長谷川 聖治(読売新聞東京本社科学部長)


【略歴】

  • 群馬県生まれ 小学校より野球をはじめ、
    群馬県立前橋高校時代は、主将として秋、春県大会優勝。
  • 1983年東北大学理学部数学科入学。
  • 在学中は硬式野球部に所属し、投手として仙台六大学で
    通算17勝(2年間)。
  • 1987年読売新聞社入社。
    新潟支局、科学部、国際部、バンコク支局、
    CS放送G+(ジータス)のプロデューサー、科学部次長、
    2012年11月から科学部長。
  • スポーツ科学をライフワークの一つとしてバンクーバー五輪、
    ロンドン五輪でスポーツ選手のすごさを科学的に分析した「超人の科学」
    サッカーの科学」を連載。
  • 東大医療政策人材養成講座1期生。

【著書・共著】

  • 「科学捜査」(ナツメ社)
  • 「からだといのちに出会うブックガイド」(読書工房)
  • 「医療費と保険が一番わかる本」(技術評論社)
特別講演 写真


 

 20年以上スポーツ科学の視点で、多くの記事を書いてきました。科学的に理のかなった動き、
考え方をしている選手のパフォーマンスは優れ、逆にスポーツ科学の視点を取り入れた練習や
戦術を練らないと勝てない時代になったことを痛感します。

 

 こうした時代に選手をどう育成するか。

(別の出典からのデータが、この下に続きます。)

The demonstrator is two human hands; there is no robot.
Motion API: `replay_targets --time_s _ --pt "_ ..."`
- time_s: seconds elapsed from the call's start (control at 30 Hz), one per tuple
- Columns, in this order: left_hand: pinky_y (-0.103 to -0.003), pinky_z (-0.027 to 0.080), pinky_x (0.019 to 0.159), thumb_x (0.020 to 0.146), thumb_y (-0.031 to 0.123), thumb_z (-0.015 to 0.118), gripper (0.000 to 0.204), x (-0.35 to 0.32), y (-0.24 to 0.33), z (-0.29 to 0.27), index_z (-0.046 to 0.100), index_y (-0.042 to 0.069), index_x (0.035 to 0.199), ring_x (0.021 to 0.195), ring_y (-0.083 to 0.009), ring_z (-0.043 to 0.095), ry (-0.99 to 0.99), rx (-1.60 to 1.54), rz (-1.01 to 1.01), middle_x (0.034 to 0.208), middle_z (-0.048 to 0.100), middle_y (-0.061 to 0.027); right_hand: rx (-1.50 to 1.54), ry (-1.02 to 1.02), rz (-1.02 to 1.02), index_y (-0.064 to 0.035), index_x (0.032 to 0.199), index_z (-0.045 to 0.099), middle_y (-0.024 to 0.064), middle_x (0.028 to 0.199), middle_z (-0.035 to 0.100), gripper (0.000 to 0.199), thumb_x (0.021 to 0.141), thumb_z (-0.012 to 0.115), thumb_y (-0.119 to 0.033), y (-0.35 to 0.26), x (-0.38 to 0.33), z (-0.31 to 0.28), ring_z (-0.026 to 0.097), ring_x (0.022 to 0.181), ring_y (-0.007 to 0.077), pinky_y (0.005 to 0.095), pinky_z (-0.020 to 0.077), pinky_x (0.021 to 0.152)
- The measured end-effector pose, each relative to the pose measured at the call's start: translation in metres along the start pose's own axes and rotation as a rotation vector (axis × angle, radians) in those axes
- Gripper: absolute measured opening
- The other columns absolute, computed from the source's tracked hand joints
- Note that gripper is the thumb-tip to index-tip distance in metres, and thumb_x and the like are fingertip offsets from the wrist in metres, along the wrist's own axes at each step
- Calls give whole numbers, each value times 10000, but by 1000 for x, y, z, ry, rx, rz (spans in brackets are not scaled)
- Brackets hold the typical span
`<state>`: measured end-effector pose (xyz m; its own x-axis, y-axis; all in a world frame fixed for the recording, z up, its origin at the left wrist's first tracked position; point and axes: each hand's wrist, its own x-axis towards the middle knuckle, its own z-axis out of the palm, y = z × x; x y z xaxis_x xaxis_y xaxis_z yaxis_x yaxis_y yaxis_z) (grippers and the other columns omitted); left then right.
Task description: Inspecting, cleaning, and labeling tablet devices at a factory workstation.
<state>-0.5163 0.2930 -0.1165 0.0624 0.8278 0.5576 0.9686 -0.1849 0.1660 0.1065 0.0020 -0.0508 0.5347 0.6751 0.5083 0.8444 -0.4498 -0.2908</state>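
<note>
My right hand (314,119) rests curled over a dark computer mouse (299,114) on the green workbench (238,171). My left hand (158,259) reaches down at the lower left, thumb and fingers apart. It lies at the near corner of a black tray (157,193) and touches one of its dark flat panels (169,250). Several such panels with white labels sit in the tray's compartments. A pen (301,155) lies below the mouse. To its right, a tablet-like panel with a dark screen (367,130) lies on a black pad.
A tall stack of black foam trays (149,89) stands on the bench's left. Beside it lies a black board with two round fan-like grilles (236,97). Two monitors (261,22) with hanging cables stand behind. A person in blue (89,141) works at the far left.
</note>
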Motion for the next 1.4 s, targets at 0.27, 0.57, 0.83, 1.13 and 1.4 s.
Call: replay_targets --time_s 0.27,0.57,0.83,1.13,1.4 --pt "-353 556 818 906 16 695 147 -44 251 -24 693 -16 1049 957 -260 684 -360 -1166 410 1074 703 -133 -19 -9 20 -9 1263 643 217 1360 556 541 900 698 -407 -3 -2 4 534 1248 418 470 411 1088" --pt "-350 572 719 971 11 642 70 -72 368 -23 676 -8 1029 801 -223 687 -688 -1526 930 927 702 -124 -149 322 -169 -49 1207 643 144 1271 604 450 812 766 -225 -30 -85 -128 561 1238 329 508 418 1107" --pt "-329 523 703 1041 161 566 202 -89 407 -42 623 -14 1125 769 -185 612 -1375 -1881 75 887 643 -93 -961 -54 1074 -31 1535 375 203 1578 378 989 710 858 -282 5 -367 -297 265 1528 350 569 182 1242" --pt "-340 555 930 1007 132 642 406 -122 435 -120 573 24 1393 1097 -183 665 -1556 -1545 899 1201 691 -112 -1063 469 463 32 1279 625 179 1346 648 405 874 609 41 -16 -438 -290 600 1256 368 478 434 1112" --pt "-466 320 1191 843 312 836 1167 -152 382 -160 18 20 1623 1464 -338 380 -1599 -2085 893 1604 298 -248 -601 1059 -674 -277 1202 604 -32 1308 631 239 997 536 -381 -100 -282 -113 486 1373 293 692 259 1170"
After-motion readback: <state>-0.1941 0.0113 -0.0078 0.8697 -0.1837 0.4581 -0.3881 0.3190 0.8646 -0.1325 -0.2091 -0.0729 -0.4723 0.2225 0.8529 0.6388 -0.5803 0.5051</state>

私が注目しているのは、自らのプレーを論理的にとらえ、言語化できることの重要性です。自らの身体をあたかも実験対象のようにとらえ、客観的に分析する「科学する目」を持つことにつながり、上達の重要な一歩になると思うからです。

 

 国立スポーツ科学センターの設立など「科学する目」を助けるスポーツ科学研究は急速に広がり、科学者の言葉を翻訳し、個々の選手らにあった適切な表現で指導できるコーチも増えてきました。「科学する目」と「感覚」の双方を大事しようという流れが生まれていると思います。
 その最たる例が水泳です。スポーツ科学的な考え方の本格的な導入から20年。今では五輪で最もメダルが期待できる競技でもあります。科学的なデータをしっかり解釈し、選手の感覚に響く言葉で指導しています。選手らも置かれた状況、練習の意図などを言語化きるようになっています。

 

  スポーツ推薦の学生の文武両道を実践し効果を挙げる大学、論理的に考えること、言語技術向上などを通じて若手育成を目指す日本サッカー協会。科学する目とはどんなものか、様々な競技で、導入される科学的根拠に基づく実践などを紹介できればと思います。